Exercise details | Could the lines from the start of the data through the line with "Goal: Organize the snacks" be set down exactly, with no pictures among them?
══ Material provided ══
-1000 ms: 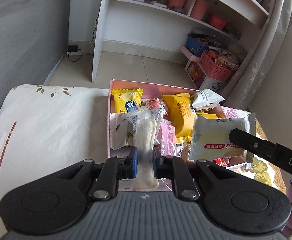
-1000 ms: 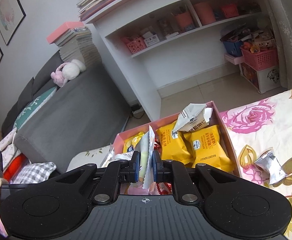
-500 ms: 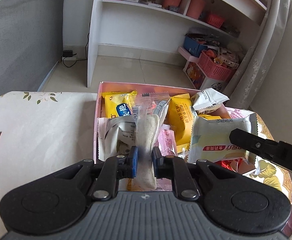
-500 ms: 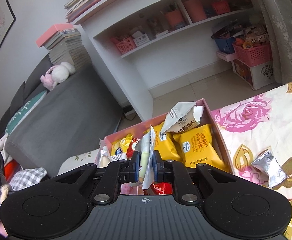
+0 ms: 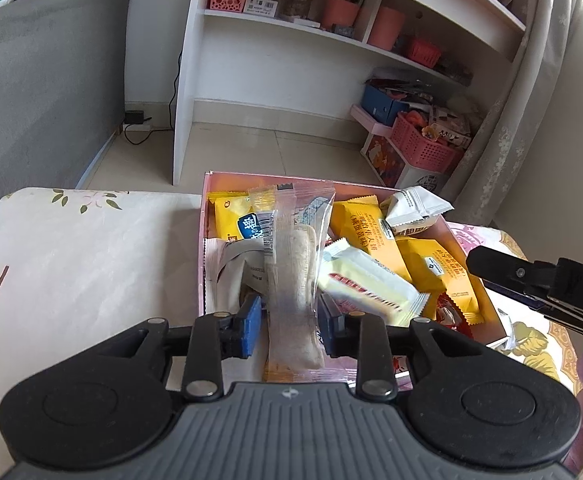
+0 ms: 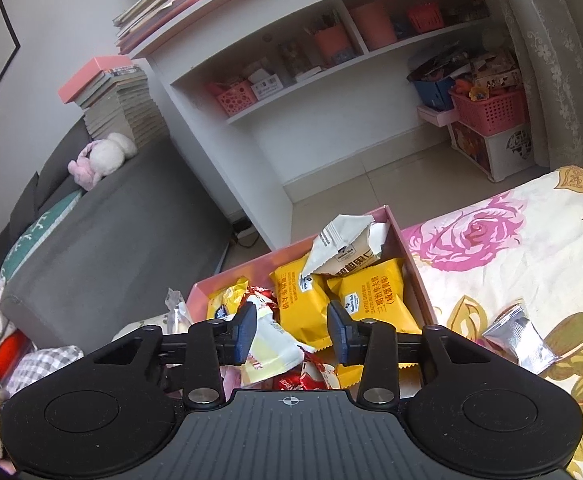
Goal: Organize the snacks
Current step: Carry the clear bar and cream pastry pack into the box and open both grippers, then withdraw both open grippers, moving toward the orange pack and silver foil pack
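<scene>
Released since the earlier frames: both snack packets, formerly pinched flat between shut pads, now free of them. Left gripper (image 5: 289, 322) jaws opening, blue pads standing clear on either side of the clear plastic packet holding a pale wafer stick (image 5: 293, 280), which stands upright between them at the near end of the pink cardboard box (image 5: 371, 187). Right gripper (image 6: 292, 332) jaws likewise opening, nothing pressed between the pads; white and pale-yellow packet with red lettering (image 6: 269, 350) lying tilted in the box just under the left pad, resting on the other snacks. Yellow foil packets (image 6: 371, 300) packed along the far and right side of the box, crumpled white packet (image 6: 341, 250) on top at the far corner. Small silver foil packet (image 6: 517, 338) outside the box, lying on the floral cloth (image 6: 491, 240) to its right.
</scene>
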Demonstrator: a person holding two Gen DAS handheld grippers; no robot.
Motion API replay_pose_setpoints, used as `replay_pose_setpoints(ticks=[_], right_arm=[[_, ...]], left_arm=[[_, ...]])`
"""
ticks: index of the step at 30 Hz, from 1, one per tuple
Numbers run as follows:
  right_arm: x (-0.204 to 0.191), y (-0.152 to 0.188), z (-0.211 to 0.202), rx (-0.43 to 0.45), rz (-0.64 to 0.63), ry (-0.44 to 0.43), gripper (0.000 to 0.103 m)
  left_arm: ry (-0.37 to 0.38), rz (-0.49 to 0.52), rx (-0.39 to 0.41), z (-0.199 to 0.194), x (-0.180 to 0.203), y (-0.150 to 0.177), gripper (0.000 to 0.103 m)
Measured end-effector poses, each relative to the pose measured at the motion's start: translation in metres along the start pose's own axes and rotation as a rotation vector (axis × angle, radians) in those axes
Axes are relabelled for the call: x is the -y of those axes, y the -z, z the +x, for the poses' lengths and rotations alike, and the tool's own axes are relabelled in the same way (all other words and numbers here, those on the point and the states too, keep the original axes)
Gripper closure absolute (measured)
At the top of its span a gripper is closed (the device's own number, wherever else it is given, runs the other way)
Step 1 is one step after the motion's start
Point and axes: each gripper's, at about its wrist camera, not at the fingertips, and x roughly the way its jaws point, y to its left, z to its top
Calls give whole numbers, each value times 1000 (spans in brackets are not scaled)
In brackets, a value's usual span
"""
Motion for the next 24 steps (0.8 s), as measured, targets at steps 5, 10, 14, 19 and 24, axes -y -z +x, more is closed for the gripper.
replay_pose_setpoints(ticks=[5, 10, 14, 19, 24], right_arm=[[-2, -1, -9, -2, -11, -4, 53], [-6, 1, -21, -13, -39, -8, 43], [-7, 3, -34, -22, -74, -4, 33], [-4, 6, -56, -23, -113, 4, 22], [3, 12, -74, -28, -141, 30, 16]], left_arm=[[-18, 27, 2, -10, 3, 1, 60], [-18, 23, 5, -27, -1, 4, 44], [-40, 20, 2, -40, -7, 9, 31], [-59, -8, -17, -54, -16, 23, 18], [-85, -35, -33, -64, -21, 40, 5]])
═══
Written response |
-1000 ms: 
-1000 ms: 
-500 ms: 
-500 ms: 
+0 ms: 
+0 ms: 
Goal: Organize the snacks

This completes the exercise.